== Segment start ==
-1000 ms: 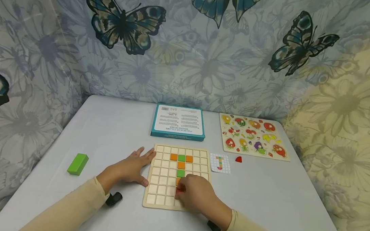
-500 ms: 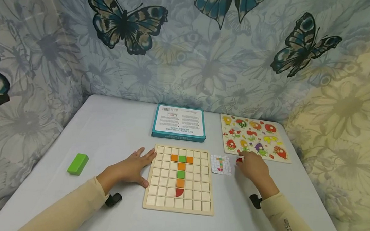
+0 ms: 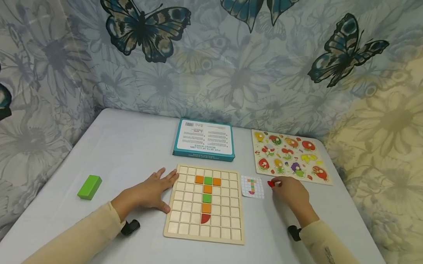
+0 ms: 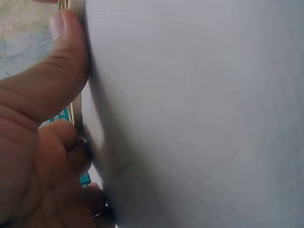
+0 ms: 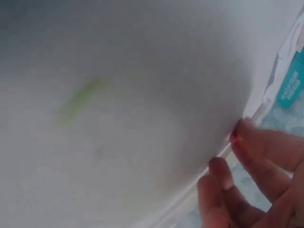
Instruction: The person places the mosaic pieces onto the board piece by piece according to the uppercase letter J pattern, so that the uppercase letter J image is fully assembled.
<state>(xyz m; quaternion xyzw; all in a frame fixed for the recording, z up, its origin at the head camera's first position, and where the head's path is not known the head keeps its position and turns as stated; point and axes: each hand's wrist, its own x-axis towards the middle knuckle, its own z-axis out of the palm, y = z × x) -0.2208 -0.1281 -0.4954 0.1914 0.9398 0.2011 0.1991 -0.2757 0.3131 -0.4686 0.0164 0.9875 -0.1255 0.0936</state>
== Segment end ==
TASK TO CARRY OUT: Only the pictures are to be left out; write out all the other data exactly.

WRITTEN RESPONSE:
-1000 ms: 
-500 ms: 
+0 ms: 
+0 ms: 
+0 ms: 
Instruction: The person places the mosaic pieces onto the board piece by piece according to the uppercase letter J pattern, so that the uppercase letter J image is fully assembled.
<state>(xyz m; quaternion xyzw; all in a frame fixed for the recording, z up, its origin at the head camera's first position, and where the head's path is not known the head keeps its position and turns as stated; point and axes: each hand's wrist, its own x-axis towards the middle knuckle, its own z-axis out of the palm, y = z × x) -0.2208 -0.1281 -0.4954 0.1914 0.9398 0.2011 0.1991 -0.2757 0.3131 -0.4686 0.0164 0.9875 -0.1255 0.0936</state>

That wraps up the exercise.